Esad ailesinin köyü Kardaha, bir dağın batı yamacında kurulmuş. Tüm dağ köyleri gibi o da kendi başına ve gözlerden uzak. Ama aynı zamanda Akdeniz'e öylesine yakın ki, havanın açık olduğu günlerde Suriye'nin en büyük limanı Lazkiye'deki balıkçı teknelerini ve gökyüzünde konfeti gibi dönen martıları görmek mümkün. Sahilden bir rampa halinde yükselen dört şeritli modern bir otoyol, caddelerin asfaltlı ve evlerin son derece modern olduğu, tatildeki üst düzey yöneticilerin pijamaları içinde sokaklarında turladıkları köye ziyaretçileri taşıyor.

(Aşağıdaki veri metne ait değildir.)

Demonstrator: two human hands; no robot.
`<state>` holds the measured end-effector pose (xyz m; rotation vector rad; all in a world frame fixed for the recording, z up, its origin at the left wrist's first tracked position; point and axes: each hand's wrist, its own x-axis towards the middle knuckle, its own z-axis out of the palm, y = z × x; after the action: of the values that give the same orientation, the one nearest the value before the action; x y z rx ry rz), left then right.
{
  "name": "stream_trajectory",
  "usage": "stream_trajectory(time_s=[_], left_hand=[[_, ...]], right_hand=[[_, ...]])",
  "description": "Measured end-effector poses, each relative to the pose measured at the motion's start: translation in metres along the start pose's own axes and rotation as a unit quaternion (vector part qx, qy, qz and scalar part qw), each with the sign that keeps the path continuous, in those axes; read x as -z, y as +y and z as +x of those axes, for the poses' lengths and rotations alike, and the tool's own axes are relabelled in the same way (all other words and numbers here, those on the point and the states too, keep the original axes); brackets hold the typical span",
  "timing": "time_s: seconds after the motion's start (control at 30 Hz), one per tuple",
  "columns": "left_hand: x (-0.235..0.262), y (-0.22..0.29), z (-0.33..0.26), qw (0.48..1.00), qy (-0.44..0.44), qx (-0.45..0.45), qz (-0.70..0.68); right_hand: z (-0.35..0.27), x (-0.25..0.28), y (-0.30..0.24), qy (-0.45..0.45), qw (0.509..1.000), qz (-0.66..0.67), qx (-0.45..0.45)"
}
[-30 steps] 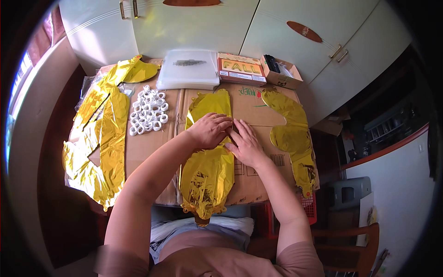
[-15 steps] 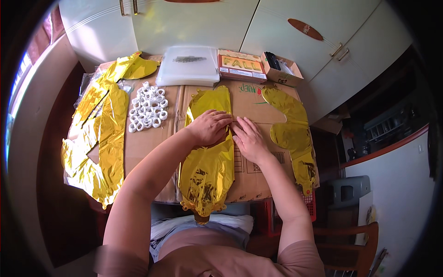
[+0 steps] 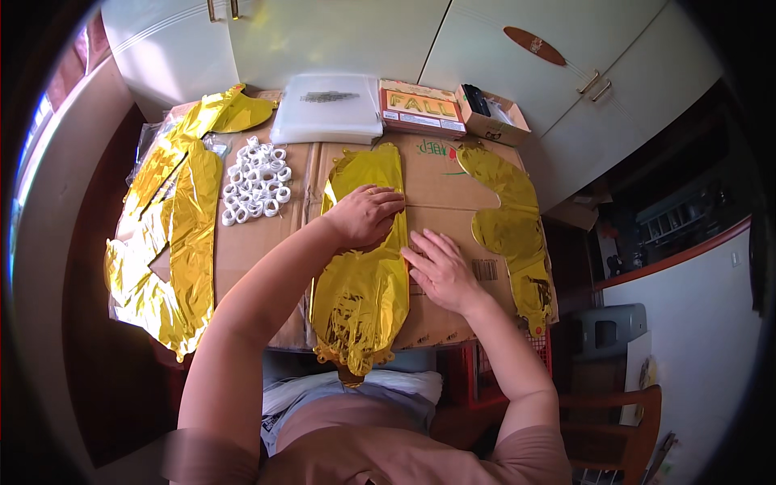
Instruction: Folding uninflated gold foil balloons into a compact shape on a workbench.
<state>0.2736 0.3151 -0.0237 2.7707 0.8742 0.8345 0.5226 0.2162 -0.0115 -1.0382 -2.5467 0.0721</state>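
A deflated gold foil balloon (image 3: 356,283) lies lengthwise on the cardboard in front of me, its near end hanging over the front edge. My left hand (image 3: 369,217) rests palm down on its upper middle, fingers laid out toward the right edge of the foil. Beside that same edge, a little nearer to me, is my right hand (image 3: 443,271) with its fingers spread, the fingertips at the foil's margin. What lies under the left palm is hidden. To the right, another flat gold foil balloon (image 3: 507,226) sits apart from both hands.
More gold foil balloons (image 3: 191,234) overlap at the left. Several small white ribbon coils (image 3: 257,184) lie beside them. Along the back stand a stack of clear plastic bags (image 3: 325,113), a printed box (image 3: 422,109) and an open carton (image 3: 493,117) on the cardboard sheet (image 3: 440,315).
My right hand has slid down along the foil's right edge, toward me, and away from the left hand. The left hand has barely shifted.
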Motion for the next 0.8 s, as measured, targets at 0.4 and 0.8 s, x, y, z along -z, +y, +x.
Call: stream_trajectory(time_s=[0.4,0.8], left_hand=[[0.002,0.002,0.0,1.0,-0.007,0.005,0.002],[0.002,0.001,-0.003,1.0,-0.007,0.008,0.009]], right_hand=[[-0.058,0.024,-0.055,-0.053,0.996,0.044,0.061],[-0.053,0.038,-0.048,0.103,0.983,0.15,0.005]])
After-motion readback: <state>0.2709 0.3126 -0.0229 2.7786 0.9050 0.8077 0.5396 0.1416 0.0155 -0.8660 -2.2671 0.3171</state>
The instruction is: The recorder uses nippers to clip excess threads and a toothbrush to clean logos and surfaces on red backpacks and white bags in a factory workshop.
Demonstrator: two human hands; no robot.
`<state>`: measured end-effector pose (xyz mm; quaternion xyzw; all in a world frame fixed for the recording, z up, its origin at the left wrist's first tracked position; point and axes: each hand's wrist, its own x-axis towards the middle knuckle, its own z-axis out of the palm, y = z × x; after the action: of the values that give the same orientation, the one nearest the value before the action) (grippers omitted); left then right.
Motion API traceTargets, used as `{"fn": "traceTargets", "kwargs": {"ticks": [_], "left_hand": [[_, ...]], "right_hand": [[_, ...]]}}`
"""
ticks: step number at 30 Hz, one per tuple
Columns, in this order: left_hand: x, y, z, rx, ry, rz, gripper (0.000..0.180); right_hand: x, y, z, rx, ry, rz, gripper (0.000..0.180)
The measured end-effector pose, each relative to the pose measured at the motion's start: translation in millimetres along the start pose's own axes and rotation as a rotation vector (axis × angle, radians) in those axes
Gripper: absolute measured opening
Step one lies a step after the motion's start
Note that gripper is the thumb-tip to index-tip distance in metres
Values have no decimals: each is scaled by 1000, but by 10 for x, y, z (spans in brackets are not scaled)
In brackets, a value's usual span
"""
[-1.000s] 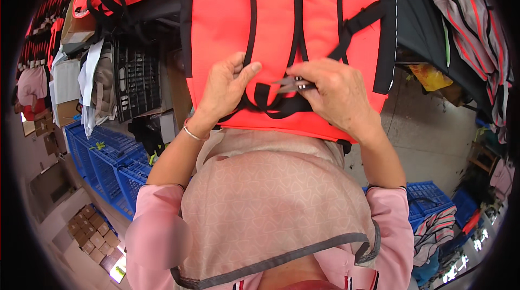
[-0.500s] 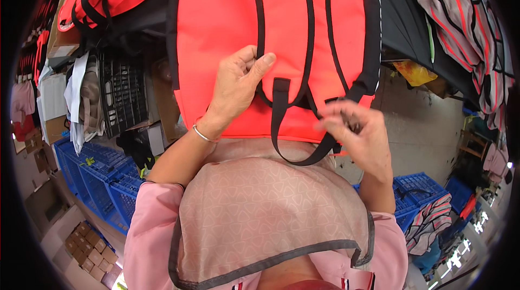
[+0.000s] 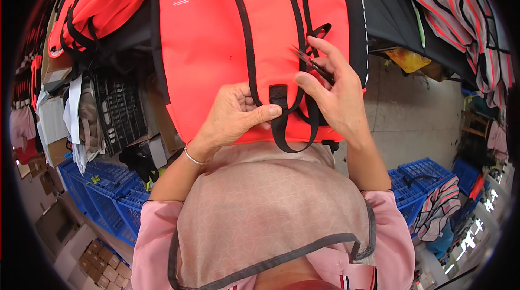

Yüzlerce yıl önce El-Kardaha, Hz. Peygamberin damadı ve halefi Hz. Ali'ye aşırı bağlılıklarından dolayı diğer Müslümanlar tarafından sapkın ilan edilen ve Alevi olarak anılmaya başladıkları kuzeybatı Suriye'nin dağlık bölgelerine sürülen yersiz yurtsuz Şiilere barınak görevi görmüştü. Sonra, 1939'da içlerinden biri -Hafız adında, 9 yaşında, çok zeki bir çocuk- bu dağ köyünden aşağıya okumak için gönderildi. Yaşına göre uzun boylu ve sessiz olan Hafız, başarılı olma ve nihayetinde yönetme hırsındaydı.

EN ZEKİ ORTADOĞU LİDERİ
Suriye'nin 1946'da Fransa'dan bağımsızlığını kazanmasının ardından, 1963'te Suriye yönetimini ele geçirecek laik Arap milliyetçisi Baas Partisi'ne katıldı. Hafız, hava kuvvetleri içinde yükselerek, en sonunda savunma bakanı olarak atandı. Bu görevini sürdürürken, 1970'te, çoğu Alevilerden oluşan güvendiği bir grup subayla kansız bir darbe gerçekleştirdi. O tarihten bu yana, bu küçük Şii mezhebinin takipçileri karmaşık, etnik sürtüşmelere açık, 20 milyonluk nüfusunun yüzde 76'sı Sünni olan bu ülkenin yönetimini ellerinde tutuyorlar. Hafız Esad, jeopolitik olayları kendi çıkarı için kullanmayı en iyi şekilde becererek ayakta kalmayı başardı. Elindeki zayıf kozları son derece akıllıca kullanması, ABD Başkanı Bill Clinton tarafından, tanıştığı en zeki Ortadoğu lideri olarak nitelenmesine yol açtı. Suriye içinde, ülkenin potansiyel olarak patlamaya hazır dini ayrılıklarını olduğundan önemsiz gösterme ve katı bir laik sistem kurma konusunda adeta bir uzmandı. Alevi teriminin açıkça kullanılmasını engellemeye çalıştı ve köyünün bulunduğu bölgenin adını Batı Dağları olarak değiştirdi.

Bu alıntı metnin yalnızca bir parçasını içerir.